La plupart des gens, quand on parle de Pulsions de Brian de Palma, citent un "vulgaire plagiat de Psychose". Pourquoi ? Déjà parce que le style de De Palma ne plait pas à tout le monde, et parce que le film le plus connu d'Hitchcock est si profondément ancré dans la culture populaire, qu'il en est devenu un symbole, intelligent, angoissant, d'une rare qualité de mise en scène, Psychose était une révolution pour l'époque et a traumatisé une génération entière. Ce constat d'un classique hollywoodien devient évidemment un challenge lors d'un reboot ou d'une suite, car c'est un véritable défi de satisfaire de nouveau la dite génération.
Si c'est évident que Pulsions est dans la même veine sur certains points, eh bien on ne peut pas dire que le film lorgne complètement sur Psychose.
Déjà, le film se veut, non pas un remake, mais un film qui s'inspire du classique d'épouvante du maître, à l'instar du premier film Star Wars, qui s'inspire librement de La Forteresse Cachée d'Akira Kurosawa (et qui n'est pas catalogué en tant que remake ou plagiat à ce que je saches); il n'a même pas la prétention de s'appeler Psychose.
De Palma n'a jamais caché que Hitchcock était sa principale influence cinématographique, et Pulsions, c'est son hommage au géant aux multiples classiques, sa déclaration d'amour au cinéma.
Le contexte est radicalement différent, le maître d'hôtel devient un médecin, l'ambiance glauque typique du Hollywood Classique est remplacée par une atmosphère pétante avec des couleurs ultra contrastées (les œuvres à De Palma ont quasiment tous une atmosphère unique, après plusieurs films visionnés de ce cinéaste, je comprend que même au sein de sa génération de géants, il est catalogué comme un OVNI), finie l'image de la mère, ici, c'est le thème de la transsexualité qui est présenté, sous une ambiance plus passionnelle, moins lugubre, où le cinéaste se fiche totalement de la censure (belle époque que le Nouvel Hollywood pas vrai ? Pardon je sais, je me répète à quasiment chaque film de cette époque); le classique d'épouvante devient un thriller érotique. Quasiment le seul point commun entre ces deux films qu'on ne peut louper bien sûr, c'est cette volonté de décrire un personnage qui est en apparence le premier rôle, le rendre part intégrante de l'oeuvre et ensuite, au beau milieu du film ou même avant, tuer ce même personnage à la grande surprise des spectateurs et redémarrer une nouvelle intrigue à partir de ça.

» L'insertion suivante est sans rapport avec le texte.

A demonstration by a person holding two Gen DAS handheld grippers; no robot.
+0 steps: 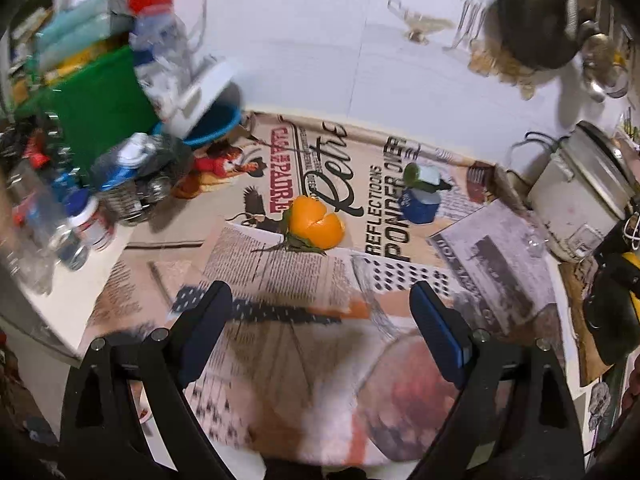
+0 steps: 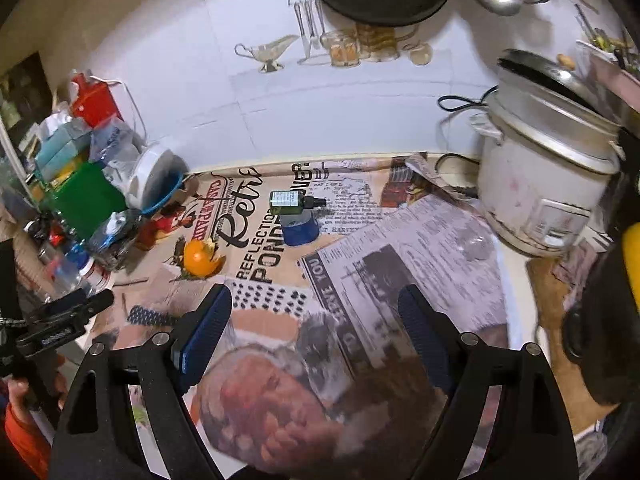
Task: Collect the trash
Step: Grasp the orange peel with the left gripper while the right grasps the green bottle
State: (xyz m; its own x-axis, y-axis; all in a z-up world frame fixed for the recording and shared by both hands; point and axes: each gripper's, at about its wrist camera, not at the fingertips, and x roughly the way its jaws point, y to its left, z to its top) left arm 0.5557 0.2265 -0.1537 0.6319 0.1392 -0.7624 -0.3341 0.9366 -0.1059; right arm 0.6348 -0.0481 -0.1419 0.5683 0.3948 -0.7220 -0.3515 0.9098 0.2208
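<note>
Both tongs, left and right, were spread and empty; curled orange peel and small green bottle at frame centre lay uncollected on the newspaper-covered table.

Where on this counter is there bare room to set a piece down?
Free: the newsprint between the orange peel and the rice cooker, nearer than the blue cup carrying a green bottle. Crowded: the bottle-and-box pile at left.

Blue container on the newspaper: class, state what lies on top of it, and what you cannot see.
A small green bottle with a dark cap lies on its side across the blue container. The bottle covers the container's top, so any lid or contents stay hidden.
</note>
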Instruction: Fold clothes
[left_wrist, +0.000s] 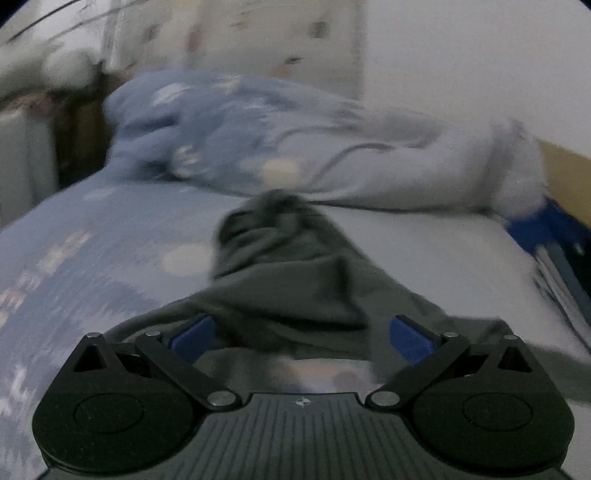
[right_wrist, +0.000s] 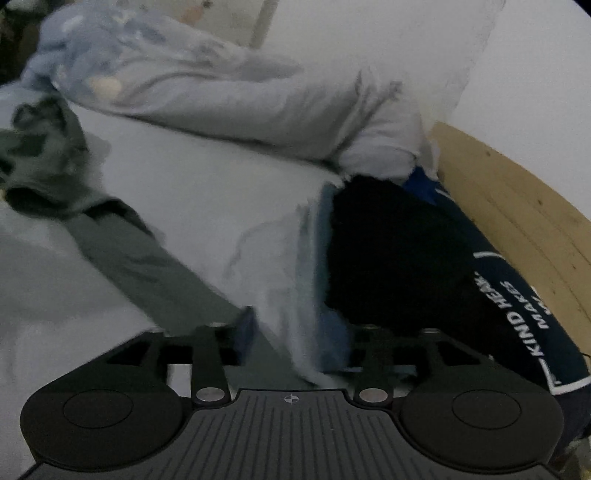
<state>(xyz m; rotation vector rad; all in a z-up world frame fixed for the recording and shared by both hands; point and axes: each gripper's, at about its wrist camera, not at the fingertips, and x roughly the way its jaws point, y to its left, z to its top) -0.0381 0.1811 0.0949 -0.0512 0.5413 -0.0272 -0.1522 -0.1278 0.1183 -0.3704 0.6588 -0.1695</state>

Le film est fort d'une assez exceptionnelle maîtrise technique, il n'y a pas de doutes, on est vraiment face à un De Palma, dont la plupart de ses thématiques sont là, les femmes, le meurtre, le voyeurisme, le vice, le thème du double maléfique, (ici à son paroxysme puisqu'il s'agit de la même personne). Génie de la tension et de l'image, que ce soit à travers l'immense travail sur les miroirs et les reflets (comme son pote Spielberg, De Palma aime capter les émotions de ses personnages à travers les glaces, les miroirs...) ou cette brillante insertion du split-screen tellement typique de ce cinéaste, il n'y a vraiment rien à redire.
Les acteurs sont impeccables, que ce soit la pauvre Angie Dickinson, et sa scène d'introduction torride que le spectateur n'est pas prêt d'oublier, la belle, mais qu'elle est belle, Nancy Allen, et l’impressionnant et talentueux Michael Caine, que ne je suis pas prêt d'oublier non plus, car c'est bien le premier film que je vois de lui où il avait moins de 70 ans (le syndrome "Nolan", dont le Michael Caine vieux est un habitué de la plupart de ses films qui traversent actuellement ma génération).
Tout comme Scarface deux ans plus tard (mais qui, pour le coup, se revendique un remake), De Palma entreprend la relecture d'une oeuvre, mais en ne gardant que le matériau de base, et en transfigurant tout le reste à sa sauce tellement unique dans le milieu du septième art, il arrive à s'approprier un mythe et à le présenter sous un jour neuf, parfois même en rendant ce mythe reconstruit meilleur que l'original.